The presenter typically does know more about the subject than the listeners. This is an advantage that should be capitalized on as the speaker proceeds with the presentation. Another advantage is the presenter is often assisted by technology to project videos, colorful diagrams, graphs, and animated slides as helpful tools that will also be visually appealing to the audience. 

Tips to creating successful presentations

Follow these tips to create a successful presentation:

Planning: Bear in mind that there is limited time to touch on a lot of information. On a sheet of paper, identify the essentials. Ask yourself, "Why am I making this presentation?" "What do I want to convey?" "How exactly should I proceed?" Expand on the answers to form an outline of the presentation.

Chronology: The presentation should unfold in a smooth, logical fashion. If the presentation is meant for a client to win a project, start with the request for proposal and follow it up with slides to show why your company is best equipped to execute the project. Present the methodology very briefly, leaving the details to the question-and-answer time. Introduce the team and their qualifications and talk briefly about one or two similar projects completed in the past.

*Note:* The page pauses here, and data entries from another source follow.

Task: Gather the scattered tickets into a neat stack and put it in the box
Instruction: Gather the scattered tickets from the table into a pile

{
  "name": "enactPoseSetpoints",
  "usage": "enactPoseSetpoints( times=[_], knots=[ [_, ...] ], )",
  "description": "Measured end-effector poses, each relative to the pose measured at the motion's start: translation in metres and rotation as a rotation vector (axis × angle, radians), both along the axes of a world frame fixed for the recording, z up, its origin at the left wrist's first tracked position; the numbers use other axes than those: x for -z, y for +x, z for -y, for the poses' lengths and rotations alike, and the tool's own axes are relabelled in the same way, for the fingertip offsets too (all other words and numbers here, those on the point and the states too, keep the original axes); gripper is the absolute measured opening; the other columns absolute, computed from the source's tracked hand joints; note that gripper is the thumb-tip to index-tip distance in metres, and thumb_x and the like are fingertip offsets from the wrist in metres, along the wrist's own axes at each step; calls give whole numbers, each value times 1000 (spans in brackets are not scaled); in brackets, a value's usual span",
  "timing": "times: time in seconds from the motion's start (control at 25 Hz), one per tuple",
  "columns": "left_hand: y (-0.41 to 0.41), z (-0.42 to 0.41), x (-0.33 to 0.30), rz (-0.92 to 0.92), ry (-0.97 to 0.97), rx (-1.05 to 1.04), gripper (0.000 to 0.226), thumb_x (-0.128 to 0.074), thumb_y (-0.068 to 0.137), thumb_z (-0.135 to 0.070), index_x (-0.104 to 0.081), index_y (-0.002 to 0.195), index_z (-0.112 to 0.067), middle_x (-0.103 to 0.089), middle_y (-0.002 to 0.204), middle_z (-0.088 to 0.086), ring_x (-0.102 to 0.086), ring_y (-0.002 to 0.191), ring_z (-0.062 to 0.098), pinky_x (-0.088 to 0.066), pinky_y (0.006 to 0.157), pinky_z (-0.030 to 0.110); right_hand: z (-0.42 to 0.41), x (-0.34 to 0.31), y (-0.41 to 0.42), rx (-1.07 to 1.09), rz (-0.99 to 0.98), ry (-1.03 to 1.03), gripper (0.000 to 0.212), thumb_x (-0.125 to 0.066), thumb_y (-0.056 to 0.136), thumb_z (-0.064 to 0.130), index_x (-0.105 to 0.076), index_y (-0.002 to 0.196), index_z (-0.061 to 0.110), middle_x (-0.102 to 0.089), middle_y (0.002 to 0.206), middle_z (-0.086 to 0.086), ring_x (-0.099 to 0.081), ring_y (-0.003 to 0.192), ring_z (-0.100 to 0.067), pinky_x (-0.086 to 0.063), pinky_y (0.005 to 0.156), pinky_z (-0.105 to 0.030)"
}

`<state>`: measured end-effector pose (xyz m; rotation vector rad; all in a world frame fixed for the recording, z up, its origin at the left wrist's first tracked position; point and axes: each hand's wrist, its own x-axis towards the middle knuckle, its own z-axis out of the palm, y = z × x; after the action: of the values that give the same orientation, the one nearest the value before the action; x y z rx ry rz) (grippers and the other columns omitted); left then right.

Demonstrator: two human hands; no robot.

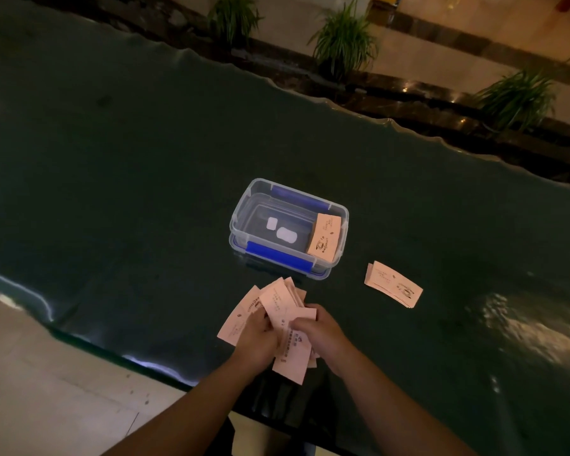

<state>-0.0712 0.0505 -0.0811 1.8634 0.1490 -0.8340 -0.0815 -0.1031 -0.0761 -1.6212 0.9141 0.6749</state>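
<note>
Holding a messy fan of tickets (285, 311), my left hand (255, 337) and right hand (320, 330) gripped them above the tabletop (112, 192). One stack (323, 236) sat in the box (244, 205). Another pile (392, 284) waited beside it.

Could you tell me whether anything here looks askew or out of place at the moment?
Yes. The tickets held between the left hand and right hand are fanned unevenly, not squared. A small pile lies apart on the table, right of the box, where one stack leans tilted against the right wall.
</note>
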Motion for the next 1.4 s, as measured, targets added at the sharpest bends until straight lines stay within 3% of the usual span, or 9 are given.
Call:
enactPoseSetpoints(
  times=[0.12,0.24,0.36,0.6,0.68,0.8,0.96,1.2,1.4],
  knots=[
    [-2,6,3,21,-28,92,37,-54,99,-17,-58,129,-39,-69,118,-14,-65,109,6,-51,76,21,5,2,-11,51,40,26,65,-75,91,18,-50,151,29,-66,137,-1,-66,95,-13,-52,66,-32],
    [-3,4,10,71,63,113,30,-57,100,-25,-58,128,-35,-65,125,-12,-62,117,10,-51,88,24,18,3,-25,182,18,87,55,-71,94,17,-55,146,28,-72,125,-3,-72,101,-22,-57,70,-41],
    [-1,-6,22,210,302,134,48,-64,96,-18,-51,143,-22,-56,141,-1,-53,128,16,-48,109,38,39,3,-43,312,-3,156,48,-66,97,16,-56,143,26,-75,119,-10,-74,107,-32,-61,85,-55],
    [2,-1,35,320,534,313,79,-72,86,-52,-39,153,-26,-44,153,0,-41,142,23,-44,115,47,66,6,-67,519,-12,169,57,-64,101,15,-47,154,24,-73,124,-21,-72,113,-41,-54,102,-67],
    [1,5,38,347,592,344,84,-70,83,-63,-38,152,-27,-43,154,0,-41,140,22,-43,112,46,67,6,-71,541,7,187,55,-64,101,16,-48,154,22,-73,125,-23,-73,112,-40,-57,98,-63],
    [1,18,39,331,677,355,98,-71,74,-75,-37,153,-27,-39,157,2,-40,142,24,-41,113,47,68,5,-76,544,46,234,51,-62,102,16,-50,152,18,-70,131,-27,-72,106,-38,-58,71,-45],
    [4,35,36,269,611,328,96,-82,74,-59,-37,150,-25,-46,151,3,-46,136,23,-44,112,45,62,6,-78,563,56,264,45,-61,102,15,-54,146,17,-74,124,-24,-74,110,-40,-60,76,-48],
    [2,43,30,178,463,290,70,-76,88,-35,-41,148,-23,-50,143,7,-60,119,21,-52,98,36,40,6,-65,577,63,144,31,-66,100,13,-65,131,14,-81,107,-18,-79,96,-35,-62,70,-44],
    [1,37,27,131,388,281,62,-71,92,-29,-42,147,-25,-57,140,5,-63,119,20,-56,100,42,25,1,-48,620,-35,52,23,-70,96,19,-63,118,25,-76,105,-13,-75,90,-32,-62,66,-46]
  ],
)
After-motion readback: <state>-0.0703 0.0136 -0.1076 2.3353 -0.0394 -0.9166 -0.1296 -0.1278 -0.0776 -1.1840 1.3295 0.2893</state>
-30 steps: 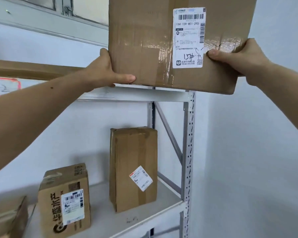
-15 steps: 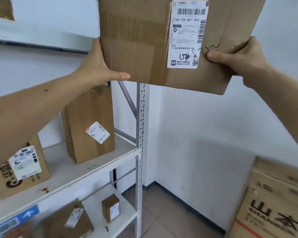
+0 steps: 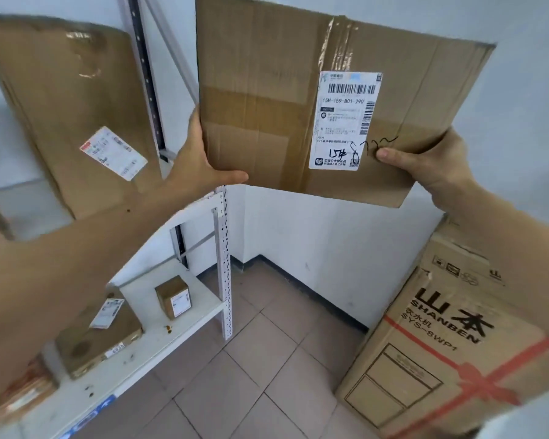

If the presentation is being created for an internal team or to management, talk only about the philosophy of the design, the selection of equipment, and areas where value engineering and optimization can be applied as the design progresses.

Handouts: The handouts need not be brief but should not constitute a bulky package. They should include a brief introduction to your company; a copy of all the slides that you have used in the presentation; an exhaustive list of similar projects, preferably with locations, dates, and contacts; and resumes of key personnel. Make sure that all the handouts are bound in a book format with an impressive cover.

Practicing the presentation in front of a colleague is also helpful to ensure you are communicating effectively with the audience.

Written communications, such as white papers, reports, and memos, should follow the same guidelines as presentations. However, there’s an advantage of having more time to select the right words, polish sentences, and rearrange the contents for maximum readability.

Although it takes a lot of work in order to properly prepare for a presentation, practicing these tips and guidelines will only improve the effectiveness of a written or oral presentation. 

Syed Peeran is a senior engineer with CDM Smith. He is a member of the Consulting-Specifying Engineer editorial advisory board.